» Task to carry out:
Please return the lines below verbatim, beginning at the one that has "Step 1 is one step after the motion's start" and stopping after the one that has "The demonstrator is", and add no other lines.

» Exercise materials:
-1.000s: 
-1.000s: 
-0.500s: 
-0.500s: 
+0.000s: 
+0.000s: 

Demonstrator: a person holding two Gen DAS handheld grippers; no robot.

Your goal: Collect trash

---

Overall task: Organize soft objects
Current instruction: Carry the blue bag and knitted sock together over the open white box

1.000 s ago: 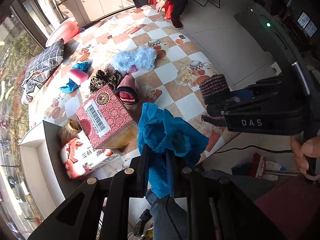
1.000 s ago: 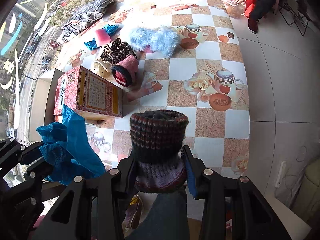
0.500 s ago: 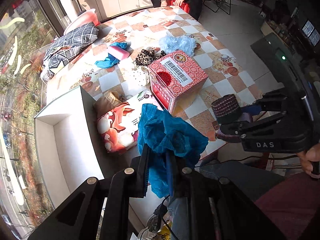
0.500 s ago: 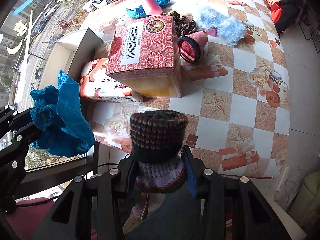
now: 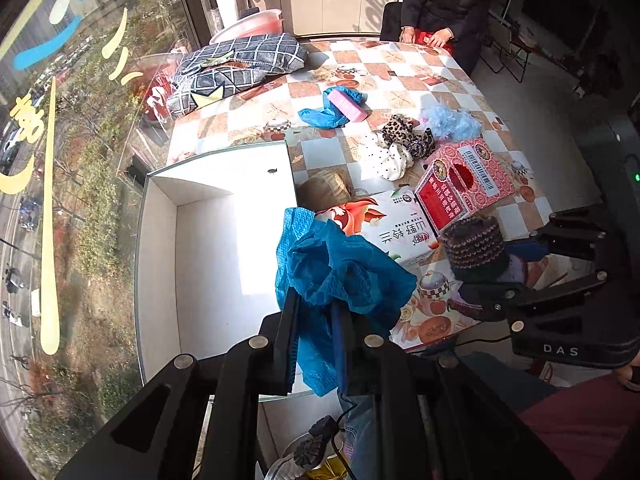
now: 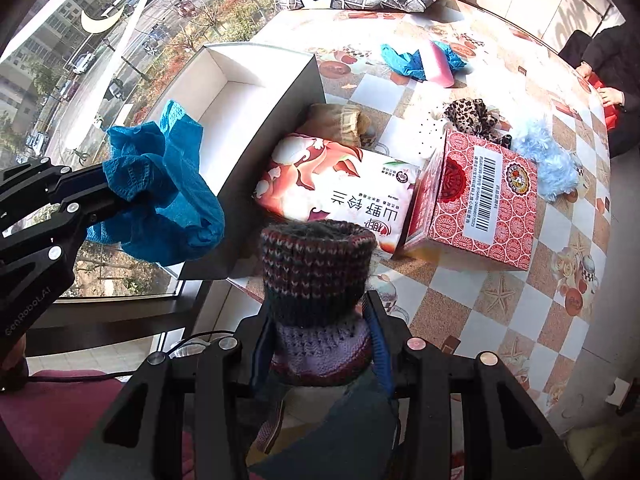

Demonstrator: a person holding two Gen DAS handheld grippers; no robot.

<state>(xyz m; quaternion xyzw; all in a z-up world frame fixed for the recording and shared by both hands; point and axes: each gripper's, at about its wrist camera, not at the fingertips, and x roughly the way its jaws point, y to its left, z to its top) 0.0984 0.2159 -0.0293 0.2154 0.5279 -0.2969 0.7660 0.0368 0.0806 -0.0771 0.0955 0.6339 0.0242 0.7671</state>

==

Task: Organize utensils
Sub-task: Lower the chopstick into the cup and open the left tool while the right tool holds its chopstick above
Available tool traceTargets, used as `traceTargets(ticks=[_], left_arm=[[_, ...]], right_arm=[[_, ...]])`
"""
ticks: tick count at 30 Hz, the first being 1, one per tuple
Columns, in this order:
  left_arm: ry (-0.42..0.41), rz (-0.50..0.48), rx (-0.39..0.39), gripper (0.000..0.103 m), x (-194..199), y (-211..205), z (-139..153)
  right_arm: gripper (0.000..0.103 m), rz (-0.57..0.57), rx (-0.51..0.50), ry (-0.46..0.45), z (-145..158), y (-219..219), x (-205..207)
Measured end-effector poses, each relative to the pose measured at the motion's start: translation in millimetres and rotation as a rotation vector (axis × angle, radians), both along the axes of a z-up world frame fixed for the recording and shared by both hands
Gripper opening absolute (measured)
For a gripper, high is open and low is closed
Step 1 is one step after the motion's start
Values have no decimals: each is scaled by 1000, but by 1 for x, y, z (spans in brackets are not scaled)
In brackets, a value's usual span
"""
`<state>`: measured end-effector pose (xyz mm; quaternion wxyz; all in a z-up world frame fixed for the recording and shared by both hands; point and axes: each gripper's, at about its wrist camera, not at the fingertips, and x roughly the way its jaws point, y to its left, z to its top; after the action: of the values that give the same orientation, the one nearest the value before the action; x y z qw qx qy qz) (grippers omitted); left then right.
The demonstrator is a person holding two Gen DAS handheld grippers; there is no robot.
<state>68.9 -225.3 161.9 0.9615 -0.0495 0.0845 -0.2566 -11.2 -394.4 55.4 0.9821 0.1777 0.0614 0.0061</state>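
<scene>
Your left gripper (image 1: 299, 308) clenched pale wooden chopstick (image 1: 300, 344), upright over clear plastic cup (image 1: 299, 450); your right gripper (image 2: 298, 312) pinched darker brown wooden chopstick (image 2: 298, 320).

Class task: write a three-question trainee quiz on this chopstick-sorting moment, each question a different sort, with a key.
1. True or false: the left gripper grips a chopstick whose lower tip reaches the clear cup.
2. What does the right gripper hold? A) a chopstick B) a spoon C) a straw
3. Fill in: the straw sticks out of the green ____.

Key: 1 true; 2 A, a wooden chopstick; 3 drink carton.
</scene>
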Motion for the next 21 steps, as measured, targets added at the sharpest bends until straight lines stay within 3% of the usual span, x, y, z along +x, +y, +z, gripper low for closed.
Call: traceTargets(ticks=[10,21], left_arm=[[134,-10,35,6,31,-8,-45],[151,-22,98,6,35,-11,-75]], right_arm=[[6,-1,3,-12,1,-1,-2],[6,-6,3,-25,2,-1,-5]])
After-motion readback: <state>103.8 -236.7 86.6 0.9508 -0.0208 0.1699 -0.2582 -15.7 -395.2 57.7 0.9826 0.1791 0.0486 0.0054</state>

» Answer space:
Step 1 is one step after the motion's start
Values have no decimals: each is scaled by 1000, but by 1 for x, y, z (spans in brackets are not scaled)
In brackets, a value's usual span
"""
`<state>`: measured end-effector pose (xyz mm; quaternion wxyz; all in a z-up world frame fixed for the recording and shared by both hands; point and axes: each gripper's, at about its wrist camera, not at the fingertips, and x roughly the way its jaws point, y to its left, z to its top; after the action: of the values that give the same orientation, the one nearest the value before the action; x y z qw qx qy qz) (grippers omitted); left then right.
The demonstrator is a person holding two Gen DAS handheld grippers; there is no robot.

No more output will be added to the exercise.